This little agency demonstrates the fact, that the only sure way for Indians to secure attention is through blood. Our Government follows the example of the father of the Prodigal Son, with this remarkable difference, that it abuses its dutiful children, while it fawns upon and encourages the red-faced reprobates, by rewarding them for their rebellious deeds.

The department farm at Alsea was made by Government, on Indian land, ostensibly for the Indians’ benefit. It is located on a bleak plain, that stretches away from the ocean surf to the foot of the coast range mountains. It produces potatoes and oats. The mountains are high and rugged, and covered with dense forests of fir and cedar timber; much of the former has been “burnt.” A heavy undergrowth has become almost impenetrable except for wild animals or Indian hunters.

The cedar groves cover streams of water that will in time be of great value, when turned on to machinery with which to convert the cedars into merchandise for foreign markets. The streams are plentifully supplied with fish. No long list of employés answer to the command of an agent at Alsea. In some respects it is the better way, inasmuch as it is to the interest of the agent to teach his wards the more common arts of handiwork. In this way, the improvements have been made by Indian labor, under the direction of an

agent; and now, while I write, these people are coming slowly up towards the gate that should open to them a way to the brotherhood of man.

Efforts are being made to reduce the area of the Reservation, and, should they succeed, these people who have cost the Government so little of blood or treasure, will be compelled to yield; only repeating, “Might versus Right.” I am not opposed to reduction of the limits of the coast Reservation, if these people, who have already given up so much beautiful country, shall be provided with schools, churches, shops, and other means whereby they may be compensated, and, in the mean time, prepared by civilization for the new life that awaits the survivors, that, a few years hence, may be left to represent their people.

The Government owes to these humble Indians all I have suggested, and, in addition, a home marked out and allotted in severalty, made inalienable for one or two generations.

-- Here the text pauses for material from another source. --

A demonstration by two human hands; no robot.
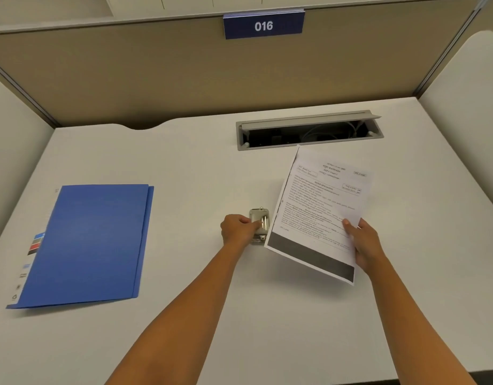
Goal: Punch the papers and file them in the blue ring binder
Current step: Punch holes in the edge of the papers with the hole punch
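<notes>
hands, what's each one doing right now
Left hand: grips the small silver metal hole punch.
Right hand: pinches the printed white paper sheets.

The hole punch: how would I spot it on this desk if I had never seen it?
Start at the white desk, then find the printed paper held up right of centre. Just left of its edge sits the hole punch, gripped by the left hand. It is the only small, shiny metal thing there.
</notes>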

But, however deserving they may be, it is doubtful if they ever enjoy the boon they crave. Few in number, peaceable in disposition, unknown to the world by bloody deeds, the probabilities are that the white man will encroach on their lands, a few miles at a time, until at last, hemmed in by a civilization they cannot enjoy, they will gradually mix and mingle, becoming more licentious and corrupt by association with vicious white men, and in a generation or two will be known only by a few vagabonds, who will wander, gipsy-like, through the country, a poor, miserable fag-end of a race.

Perhaps a few may take humble positions as laborers,

and attain to a half-way station between savage and civilized life. Another few will become slaves to King Alcohol, and their chief men, lying around whiskey mills, drunken, debauched, despised, will drop back again to mother earth, mingling with the soil their fathers once owned.

Thus the people of Alsea will pass away. I pity you, humble, red-skinned children of the Pacific surf! You were happy once, and carelessly rode in your canoes over the shining sands of your native beach, or chased the game on the mountain side, little dreaming of the coming of a human tide which would swallow you and your sea-washed home, or carry both away out on the boundless expanse of a civilization whose other shores you could not see had sepulchres ready for your bones. You have spent your lives with your feet beating the paths your fathers made centuries ago; but your children shall follow newer trails, that lead to more dangerous jungles than those trod by your ancestors. Strange demons they will meet, before whom they will fall to rise no more.